▸ What you are asked to do
From the entries below, please output exactly the lines starting at the one containing "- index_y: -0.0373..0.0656" and ending at the one containing "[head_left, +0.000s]", both included.

──────── Material supplied

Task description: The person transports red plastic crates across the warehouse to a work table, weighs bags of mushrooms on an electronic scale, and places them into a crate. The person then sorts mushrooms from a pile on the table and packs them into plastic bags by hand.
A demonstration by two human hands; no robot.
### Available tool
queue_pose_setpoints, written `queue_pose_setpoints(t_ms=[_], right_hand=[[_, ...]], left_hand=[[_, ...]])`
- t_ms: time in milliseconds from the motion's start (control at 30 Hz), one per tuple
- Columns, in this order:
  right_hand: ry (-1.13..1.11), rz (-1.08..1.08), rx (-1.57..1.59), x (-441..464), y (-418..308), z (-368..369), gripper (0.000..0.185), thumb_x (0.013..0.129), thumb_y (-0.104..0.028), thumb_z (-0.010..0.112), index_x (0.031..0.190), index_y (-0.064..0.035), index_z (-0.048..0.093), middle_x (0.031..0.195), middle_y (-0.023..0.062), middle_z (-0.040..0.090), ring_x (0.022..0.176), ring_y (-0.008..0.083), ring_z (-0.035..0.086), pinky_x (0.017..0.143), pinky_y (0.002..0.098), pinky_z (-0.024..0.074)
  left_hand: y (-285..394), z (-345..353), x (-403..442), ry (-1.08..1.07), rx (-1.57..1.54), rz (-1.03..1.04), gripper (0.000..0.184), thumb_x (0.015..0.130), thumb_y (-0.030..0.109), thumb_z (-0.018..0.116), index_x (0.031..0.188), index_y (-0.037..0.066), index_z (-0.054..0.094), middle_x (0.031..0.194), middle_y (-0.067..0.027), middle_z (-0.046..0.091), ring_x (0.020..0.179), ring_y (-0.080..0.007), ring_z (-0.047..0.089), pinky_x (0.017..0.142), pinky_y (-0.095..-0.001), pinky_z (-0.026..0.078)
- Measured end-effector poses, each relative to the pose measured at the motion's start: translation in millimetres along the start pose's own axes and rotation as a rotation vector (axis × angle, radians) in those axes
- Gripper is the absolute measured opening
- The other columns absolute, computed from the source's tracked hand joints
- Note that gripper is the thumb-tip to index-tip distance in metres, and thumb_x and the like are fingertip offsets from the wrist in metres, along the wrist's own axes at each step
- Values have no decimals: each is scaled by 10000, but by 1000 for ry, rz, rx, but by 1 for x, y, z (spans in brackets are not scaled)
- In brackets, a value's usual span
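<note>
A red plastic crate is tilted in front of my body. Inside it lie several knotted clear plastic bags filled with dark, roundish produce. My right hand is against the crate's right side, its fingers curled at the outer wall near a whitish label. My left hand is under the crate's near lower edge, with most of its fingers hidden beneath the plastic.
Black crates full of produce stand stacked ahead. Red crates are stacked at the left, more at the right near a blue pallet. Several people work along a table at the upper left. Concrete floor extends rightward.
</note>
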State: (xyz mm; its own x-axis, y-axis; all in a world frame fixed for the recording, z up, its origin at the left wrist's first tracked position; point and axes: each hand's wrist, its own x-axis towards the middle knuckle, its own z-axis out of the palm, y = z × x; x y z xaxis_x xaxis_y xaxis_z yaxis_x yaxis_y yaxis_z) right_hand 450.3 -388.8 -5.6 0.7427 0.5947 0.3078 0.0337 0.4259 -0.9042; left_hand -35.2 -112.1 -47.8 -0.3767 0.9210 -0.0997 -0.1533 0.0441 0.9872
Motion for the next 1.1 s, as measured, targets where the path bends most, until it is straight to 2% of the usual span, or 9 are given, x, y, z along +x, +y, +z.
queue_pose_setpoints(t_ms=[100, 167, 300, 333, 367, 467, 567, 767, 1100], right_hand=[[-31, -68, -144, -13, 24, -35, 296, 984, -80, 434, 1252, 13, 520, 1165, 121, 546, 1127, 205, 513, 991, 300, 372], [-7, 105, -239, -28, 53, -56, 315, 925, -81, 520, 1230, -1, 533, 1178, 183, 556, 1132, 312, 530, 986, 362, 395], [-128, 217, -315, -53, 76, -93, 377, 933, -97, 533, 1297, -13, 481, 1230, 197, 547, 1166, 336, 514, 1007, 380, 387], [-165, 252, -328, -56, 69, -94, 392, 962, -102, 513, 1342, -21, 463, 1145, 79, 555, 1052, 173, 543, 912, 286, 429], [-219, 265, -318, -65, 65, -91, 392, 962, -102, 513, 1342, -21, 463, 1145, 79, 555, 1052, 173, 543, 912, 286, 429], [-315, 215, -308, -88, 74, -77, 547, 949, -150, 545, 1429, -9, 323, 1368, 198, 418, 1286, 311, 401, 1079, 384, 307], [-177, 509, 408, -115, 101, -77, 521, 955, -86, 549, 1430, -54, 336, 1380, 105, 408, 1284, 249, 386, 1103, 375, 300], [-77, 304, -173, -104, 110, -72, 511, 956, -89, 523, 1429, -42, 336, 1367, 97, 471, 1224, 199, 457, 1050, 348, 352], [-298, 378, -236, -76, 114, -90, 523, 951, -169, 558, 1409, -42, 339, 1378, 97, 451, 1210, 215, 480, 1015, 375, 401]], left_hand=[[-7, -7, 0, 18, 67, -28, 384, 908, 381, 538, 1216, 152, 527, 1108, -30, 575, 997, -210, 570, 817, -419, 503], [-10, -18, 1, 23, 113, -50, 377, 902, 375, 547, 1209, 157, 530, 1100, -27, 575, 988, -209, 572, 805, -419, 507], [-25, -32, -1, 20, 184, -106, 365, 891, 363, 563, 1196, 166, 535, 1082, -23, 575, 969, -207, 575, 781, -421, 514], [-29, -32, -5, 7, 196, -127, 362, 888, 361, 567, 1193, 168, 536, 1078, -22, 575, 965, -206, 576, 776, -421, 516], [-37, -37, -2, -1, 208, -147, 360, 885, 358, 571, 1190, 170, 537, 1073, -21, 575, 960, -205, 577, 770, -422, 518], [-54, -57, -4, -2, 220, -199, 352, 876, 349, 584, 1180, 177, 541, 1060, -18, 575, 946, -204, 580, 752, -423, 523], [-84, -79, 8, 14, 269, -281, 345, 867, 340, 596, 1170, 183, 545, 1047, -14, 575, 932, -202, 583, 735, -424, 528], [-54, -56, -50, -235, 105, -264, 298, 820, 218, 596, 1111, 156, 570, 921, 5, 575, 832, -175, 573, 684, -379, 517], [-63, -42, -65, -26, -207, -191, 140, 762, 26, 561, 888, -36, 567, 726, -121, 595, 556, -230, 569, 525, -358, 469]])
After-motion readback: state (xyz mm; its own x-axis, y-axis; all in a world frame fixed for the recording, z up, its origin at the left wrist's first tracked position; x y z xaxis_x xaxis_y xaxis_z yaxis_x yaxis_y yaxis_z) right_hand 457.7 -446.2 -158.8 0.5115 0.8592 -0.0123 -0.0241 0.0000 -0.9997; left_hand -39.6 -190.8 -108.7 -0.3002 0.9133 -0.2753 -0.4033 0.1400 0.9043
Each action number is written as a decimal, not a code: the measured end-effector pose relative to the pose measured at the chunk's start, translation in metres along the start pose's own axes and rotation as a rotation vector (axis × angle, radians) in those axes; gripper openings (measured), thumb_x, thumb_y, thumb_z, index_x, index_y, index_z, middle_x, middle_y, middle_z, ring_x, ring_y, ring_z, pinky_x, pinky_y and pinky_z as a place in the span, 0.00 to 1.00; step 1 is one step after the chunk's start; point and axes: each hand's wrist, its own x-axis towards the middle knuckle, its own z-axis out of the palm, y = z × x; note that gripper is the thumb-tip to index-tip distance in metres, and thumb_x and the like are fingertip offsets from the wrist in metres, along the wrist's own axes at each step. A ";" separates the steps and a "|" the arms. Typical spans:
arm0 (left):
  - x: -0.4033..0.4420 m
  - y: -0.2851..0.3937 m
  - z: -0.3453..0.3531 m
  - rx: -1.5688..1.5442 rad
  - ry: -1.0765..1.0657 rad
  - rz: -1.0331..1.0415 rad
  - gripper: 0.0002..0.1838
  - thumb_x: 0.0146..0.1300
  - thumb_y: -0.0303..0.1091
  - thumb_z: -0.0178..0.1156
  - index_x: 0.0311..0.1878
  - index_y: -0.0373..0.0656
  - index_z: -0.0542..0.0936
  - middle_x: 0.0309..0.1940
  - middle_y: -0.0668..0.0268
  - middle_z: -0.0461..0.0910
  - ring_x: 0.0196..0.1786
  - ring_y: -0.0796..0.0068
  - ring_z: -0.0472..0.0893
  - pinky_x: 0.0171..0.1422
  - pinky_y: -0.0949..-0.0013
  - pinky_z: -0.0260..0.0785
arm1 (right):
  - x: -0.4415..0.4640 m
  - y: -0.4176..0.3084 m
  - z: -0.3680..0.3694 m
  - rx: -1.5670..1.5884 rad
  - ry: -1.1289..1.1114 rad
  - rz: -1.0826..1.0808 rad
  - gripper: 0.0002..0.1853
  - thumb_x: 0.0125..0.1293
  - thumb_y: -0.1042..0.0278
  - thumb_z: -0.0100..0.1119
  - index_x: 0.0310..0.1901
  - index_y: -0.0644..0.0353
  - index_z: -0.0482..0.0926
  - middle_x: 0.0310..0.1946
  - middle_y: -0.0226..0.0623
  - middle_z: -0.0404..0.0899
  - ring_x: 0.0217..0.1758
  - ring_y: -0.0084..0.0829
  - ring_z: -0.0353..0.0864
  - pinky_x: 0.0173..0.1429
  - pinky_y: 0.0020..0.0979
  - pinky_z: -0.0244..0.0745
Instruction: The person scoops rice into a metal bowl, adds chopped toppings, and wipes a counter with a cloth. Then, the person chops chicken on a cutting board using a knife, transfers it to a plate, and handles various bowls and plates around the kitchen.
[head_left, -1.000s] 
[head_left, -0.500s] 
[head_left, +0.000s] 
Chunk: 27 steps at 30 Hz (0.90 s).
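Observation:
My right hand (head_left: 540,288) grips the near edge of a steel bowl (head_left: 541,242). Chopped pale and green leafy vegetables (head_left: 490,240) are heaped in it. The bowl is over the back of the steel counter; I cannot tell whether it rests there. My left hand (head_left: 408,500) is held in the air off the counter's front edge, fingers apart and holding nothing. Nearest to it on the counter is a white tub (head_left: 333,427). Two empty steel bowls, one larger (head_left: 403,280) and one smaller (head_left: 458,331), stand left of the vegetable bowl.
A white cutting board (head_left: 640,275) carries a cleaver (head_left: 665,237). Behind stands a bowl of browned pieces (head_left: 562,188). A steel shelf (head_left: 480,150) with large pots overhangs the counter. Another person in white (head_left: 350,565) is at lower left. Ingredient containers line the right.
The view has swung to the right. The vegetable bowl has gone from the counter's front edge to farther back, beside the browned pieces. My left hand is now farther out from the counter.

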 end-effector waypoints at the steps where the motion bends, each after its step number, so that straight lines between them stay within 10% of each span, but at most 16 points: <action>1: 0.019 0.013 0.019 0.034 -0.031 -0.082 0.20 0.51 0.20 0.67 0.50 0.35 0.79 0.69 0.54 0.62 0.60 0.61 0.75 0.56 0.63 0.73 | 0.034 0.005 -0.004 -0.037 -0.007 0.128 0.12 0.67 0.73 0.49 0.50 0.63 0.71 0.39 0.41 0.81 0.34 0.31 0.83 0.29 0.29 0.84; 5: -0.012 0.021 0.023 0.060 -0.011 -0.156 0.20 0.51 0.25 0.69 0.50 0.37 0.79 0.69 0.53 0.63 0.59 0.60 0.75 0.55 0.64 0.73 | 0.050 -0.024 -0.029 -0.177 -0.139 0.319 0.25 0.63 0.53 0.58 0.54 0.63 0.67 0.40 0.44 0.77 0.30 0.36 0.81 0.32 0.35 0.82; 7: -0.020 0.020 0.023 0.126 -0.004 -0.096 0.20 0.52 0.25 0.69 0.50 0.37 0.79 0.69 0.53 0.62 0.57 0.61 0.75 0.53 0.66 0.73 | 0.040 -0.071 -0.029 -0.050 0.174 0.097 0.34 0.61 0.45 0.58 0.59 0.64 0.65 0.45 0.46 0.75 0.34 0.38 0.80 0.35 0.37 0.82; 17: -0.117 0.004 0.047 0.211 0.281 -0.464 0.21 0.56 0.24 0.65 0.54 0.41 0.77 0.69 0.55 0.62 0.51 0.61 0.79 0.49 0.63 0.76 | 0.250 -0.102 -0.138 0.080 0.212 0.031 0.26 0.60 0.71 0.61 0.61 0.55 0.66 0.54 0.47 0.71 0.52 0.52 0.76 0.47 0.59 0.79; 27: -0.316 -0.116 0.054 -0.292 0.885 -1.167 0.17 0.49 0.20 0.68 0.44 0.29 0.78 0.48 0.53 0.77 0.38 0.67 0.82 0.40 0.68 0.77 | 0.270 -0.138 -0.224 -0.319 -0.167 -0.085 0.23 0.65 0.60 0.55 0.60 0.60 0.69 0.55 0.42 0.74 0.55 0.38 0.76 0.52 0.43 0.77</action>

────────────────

▸ Exercise solution
  - index_y: -0.0373..0.0656
  - index_z: -0.0542..0.0936
  - middle_x: 0.0309..0.1940
  - middle_y: -0.0668..0.0268
  - middle_z: -0.0461..0.0910
  - ring_x: 0.0196..0.1786
  - ring_y: -0.0796..0.0068
  - ring_z: -0.0472..0.0893
  - pinky_x: 0.0171..0.1422
  - pinky_y: -0.0949..-0.0013
  - pinky_z: -0.0260..0.0785
arm1 (right):
  - x: -0.4415..0.4640 m
  - y: -0.4176..0.3084 m
  - z: -0.3680..0.3694 m
  - rx: -1.5670..1.5884 rad
  - ry: -1.1289..1.1114 rad
  - rz: -1.0826..1.0808 rad
  - gripper: 0.0002..0.1853
  - thumb_x: 0.0125..0.1293
  - thumb_y: -0.1042..0.0278
  - thumb_z: -0.0100..0.1119
  - index_x: 0.0310..0.1901
  - index_y: -0.0644..0.0353
  - index_z: -0.0482..0.0926
  - middle_x: 0.0310..0.1946
  - middle_y: -0.0226..0.0623
  - middle_z: -0.0404..0.0899
  - ring_x: 0.0217..0.1758
  - ring_y: -0.0084..0.0829
  - ring_z: -0.0353..0.0864
  - pinky_x: 0.0173..0.1429
  - pinky_y: 0.0020..0.0979
  - pinky_z: -0.0244..0.0745
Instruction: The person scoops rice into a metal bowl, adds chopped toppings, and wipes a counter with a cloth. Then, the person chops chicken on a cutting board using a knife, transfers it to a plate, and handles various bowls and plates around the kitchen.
[head_left, -1.000s] 
[head_left, -0.500s] 
[head_left, +0.000s] 

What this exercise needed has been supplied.